Barrier

As a co-founder of the Federalist Party, it’s apparently assumed that what I post here is an official representative of the party. It is not. The only official party posts go on the party’s website itself. What I post here as well as what I post via social media through the Soshable accounts have no direct affiliation with the party.

One might wonder why I even post here at all if that’s the case. Why allow for confusion? The answer is something that applies to many people. To explain this, I’ll start with a quick story about an old boss. For months, I had a hard time convincing him that we could have remote employees at our company. I explained to him that since we were a technology company, we could broaden our talent pool by not forcing people to live in southern California. He disagreed.

After some prodding and using myself as an example of someone who could work just fine from a home office, I learned his reasoning. He couldn’t do it himself. In fact, he found that he was much less productive at home than he ever could be in the office.

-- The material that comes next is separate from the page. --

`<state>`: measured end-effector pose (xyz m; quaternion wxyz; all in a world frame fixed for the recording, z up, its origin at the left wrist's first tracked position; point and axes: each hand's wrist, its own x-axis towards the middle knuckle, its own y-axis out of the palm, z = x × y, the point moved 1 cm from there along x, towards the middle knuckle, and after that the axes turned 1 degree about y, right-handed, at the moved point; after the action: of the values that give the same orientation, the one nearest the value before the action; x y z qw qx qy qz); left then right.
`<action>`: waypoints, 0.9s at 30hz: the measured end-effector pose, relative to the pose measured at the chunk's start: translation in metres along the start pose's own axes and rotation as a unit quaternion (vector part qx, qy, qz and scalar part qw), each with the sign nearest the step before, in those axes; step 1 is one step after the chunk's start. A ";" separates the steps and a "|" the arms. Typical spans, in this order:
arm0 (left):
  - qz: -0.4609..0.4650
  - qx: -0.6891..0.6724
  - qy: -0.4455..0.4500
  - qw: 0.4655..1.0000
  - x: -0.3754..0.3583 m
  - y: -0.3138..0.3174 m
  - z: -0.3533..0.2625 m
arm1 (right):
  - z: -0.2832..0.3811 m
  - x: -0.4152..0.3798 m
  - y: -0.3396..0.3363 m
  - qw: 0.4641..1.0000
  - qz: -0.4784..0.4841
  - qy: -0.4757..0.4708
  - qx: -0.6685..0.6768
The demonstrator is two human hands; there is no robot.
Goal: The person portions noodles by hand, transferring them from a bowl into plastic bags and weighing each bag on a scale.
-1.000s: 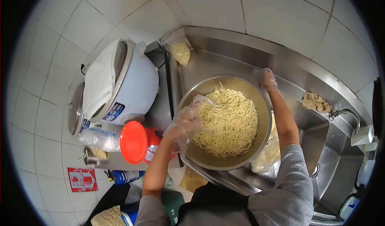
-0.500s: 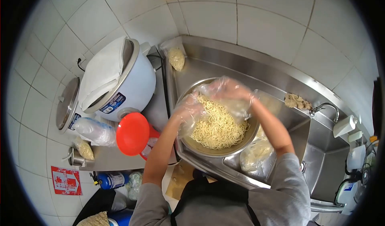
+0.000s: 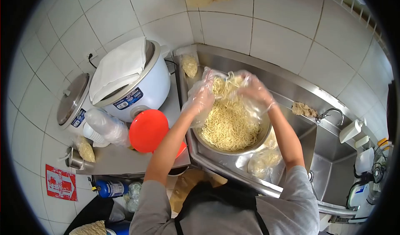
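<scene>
Yellow noodles [image 3: 231, 124] fill a round metal bowl [image 3: 266, 137] on the steel counter. My left hand [image 3: 203, 95], in a clear plastic glove, is at the bowl's upper left, its fingers curled against a raised bunch of noodles. Across from it, my right hand [image 3: 256, 91], also in a clear glove, grips the same bunch from the right. Strands hang between the two hands above the heap. A bag of noodles [image 3: 264, 162] lies beside the bowl at its lower right, and a smaller bag [image 3: 190, 66] stands at the counter's upper left corner.
To the left are a large rice cooker [image 3: 156, 85] with a white cloth [image 3: 121, 64] on it, a red plastic container [image 3: 148, 130], stacked clear cups [image 3: 106, 124] and another noodle bag [image 3: 85, 149]. A sink [image 3: 333, 164] with a faucet [image 3: 331, 113] is at the right.
Both hands have drawn noodles up above the heap toward the bowl's far rim, and the right hand has moved to the right. The camera view has shifted slightly.
</scene>
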<state>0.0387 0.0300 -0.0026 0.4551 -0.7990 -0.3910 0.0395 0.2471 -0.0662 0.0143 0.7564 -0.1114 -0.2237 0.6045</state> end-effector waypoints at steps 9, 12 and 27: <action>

I told him he was the anomaly.

I was wrong. After we finally started hiring remote employees, I found that a little over half of them were not as productive as they should be. The gap was made up by those who were very productive; those who handled working remotely were even more productive than the in-office employees, but those who could not handle it were far less productive.

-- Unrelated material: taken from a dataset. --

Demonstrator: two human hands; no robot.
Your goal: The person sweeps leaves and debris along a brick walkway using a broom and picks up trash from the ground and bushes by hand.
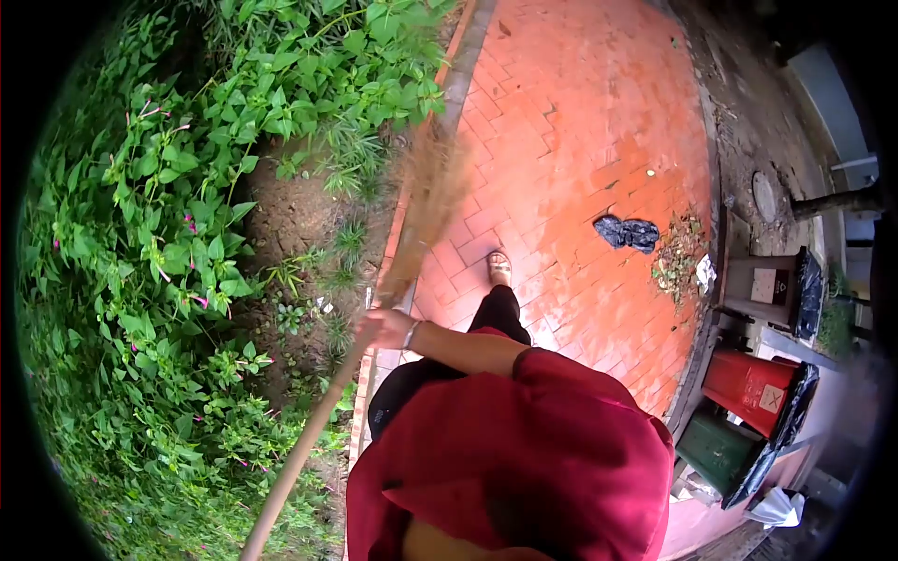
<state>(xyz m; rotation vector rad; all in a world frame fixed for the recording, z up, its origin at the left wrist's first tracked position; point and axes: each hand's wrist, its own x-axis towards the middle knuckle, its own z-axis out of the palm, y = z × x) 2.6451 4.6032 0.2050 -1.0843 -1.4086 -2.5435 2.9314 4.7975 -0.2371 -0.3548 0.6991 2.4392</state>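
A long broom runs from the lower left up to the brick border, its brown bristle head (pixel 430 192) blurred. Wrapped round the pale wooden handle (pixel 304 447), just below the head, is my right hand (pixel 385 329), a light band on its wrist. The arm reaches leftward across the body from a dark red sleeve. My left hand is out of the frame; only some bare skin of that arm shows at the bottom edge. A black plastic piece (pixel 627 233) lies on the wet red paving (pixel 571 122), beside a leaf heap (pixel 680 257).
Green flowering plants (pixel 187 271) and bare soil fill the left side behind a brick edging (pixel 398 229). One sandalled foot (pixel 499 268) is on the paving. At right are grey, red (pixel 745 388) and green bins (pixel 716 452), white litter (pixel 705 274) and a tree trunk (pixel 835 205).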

The moral of that particular story, for me, was that some people can separate work from life even if both happened in the same places and some people simply cannot. There’s really no way to tell which way a person will go based upon interview questions. I’ve experienced great and terrible remote employees for the last eight years and there doesn’t seem to be a universal signal. Some can. Some cannot.

All of this brings me to my point. Whether it’s in separating work from home life, professional from personal demeanor, or “thoughtful” writing versus “heart-felt” writing, people often need barriers. For me, the barrier divides how I write for Soshable from how I write for the party. Since pretty much all of my writing is either political or religious, it makes sense to keep both sites around. Sometimes I need to post direction or thoughts pertaining directly to the party or to a Federalist philosophy. Other times, I simply need to rant or express my personal perspectives as they pertain to federalism. Both are necessary for me as it’s what I’ve been immersed in for months. However, the things I post here are from “JD the Christian Federalist and conservative.” What I post on the party’s website comes from “JD the co-founder of the Federalist Party.”

I know I’ll be judged on both, but here I can denote personal perspectives that are not necessarily part of party doctrine. Personally, I’m against California attempting to install single-payer health care. Why? Because I live in California. As a party, we have to be willing to allow states to succeed… or fail. States are the laboratories from which other states can learn. If after repealing Obamacare (if that ever happens), California decides they want single-payer, they have that right. The people can vote out those who helped bankrupt the state if that is indeed what happens or they can vote with their feet. JD the father of four living in California would hate it, but JD the co-founder of a party bent on restoring states’ rights would accept it.

We all need barriers to partition different aspects of our lives. For me, Soshable is safe haven where I can let my heart do the writing.

Written by JD Rucker
JD Rucker is Editor of this site as well as The New Americana, a Conservative News Aggregator. He is a Christian, a husband, a father, and co-founder of the Federalist Party. Find him on Twitter or Facebook.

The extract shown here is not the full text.